In turn, any macros that a macro itself uses (as opposed to generating code that uses it) belong to yet another call-tree, and so forth. Which is to say, permits do not interfere with compile-time / run-time distinctions.
If a function's body, not including docstring and any initial declare statements, is wholly surrounded by with-permits, it affects what may call the function. A call to
(defun X Y (with-permits R . body ))
is interpreted as:
(with-permits R
(funcall (lambda Y . body) args... ))
All functions whose bodies aren't surrounded by with-permits behave as if R was replaced with +permits+.
I'd have liked `:permits' to be an extra param to defun to indicate that, because it isn't purely an elcosure issue. Something like:
(defun foo ()
:permits ((write-files t) (write-specials nil t) )
:doc ""
:body
...
)
But since overall defun syntax is set in stone, I'll settle for a special rule for `with-permits' when it encloses the whole body.
Checking that unexplored branches have proper permits is only required of compilers. For interpreted code, a conforming implementation need only check the branches that are actually taken.
In other words, an interpreter need only pay attention to the final interpreted stream of operations, not to the overall structure of the code. But it will still have to distinguish between calls, eg to macros, that "really" happen at compile-time and normal calls.
permit-sets are evaluated at compile-time. EG, the following would not be legal:
(defun wrong-1 (my-permits)
""
(with-permits
;;ERROR
my-permits
(do-stuff)))
The constant +permits+ is a list of permits. They are the maximal permits the implementation allows, and there is no way to exceed them.
Motivation: Implementations may want to disallow certain behavior that they don't support. This would quickly make it clear that certain code ported from other systems won't work and why, and could help programmers find the exact areas that need to be changed.
EG, a Lisp dialect that did not support arrays mite not permit any distinction between arrays and simple-vectors.

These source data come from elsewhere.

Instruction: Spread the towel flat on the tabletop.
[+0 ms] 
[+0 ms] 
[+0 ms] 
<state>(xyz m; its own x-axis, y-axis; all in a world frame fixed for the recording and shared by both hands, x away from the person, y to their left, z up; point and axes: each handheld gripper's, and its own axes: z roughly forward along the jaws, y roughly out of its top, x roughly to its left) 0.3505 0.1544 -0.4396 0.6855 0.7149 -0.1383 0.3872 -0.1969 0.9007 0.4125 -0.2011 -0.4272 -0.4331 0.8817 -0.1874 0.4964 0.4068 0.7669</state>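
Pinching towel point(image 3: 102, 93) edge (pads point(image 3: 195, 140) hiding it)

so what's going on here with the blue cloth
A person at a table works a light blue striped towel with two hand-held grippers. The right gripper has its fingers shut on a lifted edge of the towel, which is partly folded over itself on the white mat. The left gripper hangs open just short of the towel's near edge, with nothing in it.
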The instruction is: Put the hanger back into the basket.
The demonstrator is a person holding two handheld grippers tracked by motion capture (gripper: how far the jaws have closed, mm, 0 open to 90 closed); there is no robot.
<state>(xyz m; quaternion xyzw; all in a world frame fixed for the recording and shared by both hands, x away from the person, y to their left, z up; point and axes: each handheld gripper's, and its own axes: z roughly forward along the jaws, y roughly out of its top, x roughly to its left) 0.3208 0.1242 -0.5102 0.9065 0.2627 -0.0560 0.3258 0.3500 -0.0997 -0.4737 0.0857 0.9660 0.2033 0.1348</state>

Probably +permits+ will place all permit-objects in direct permissions, and none in indirect permissions. Should this be required? It makes a difference wrt default values for INDIRECT-PERMISSIONS.
The constant +all-permit-keys+ is a list of all known permit keys.
An implementation may define means of altering +permits+ to address new types of permits that weren't foreseen when the system was built. This would let old systems remain in formal compliance with new standards simply by defining the new permit keys as nil.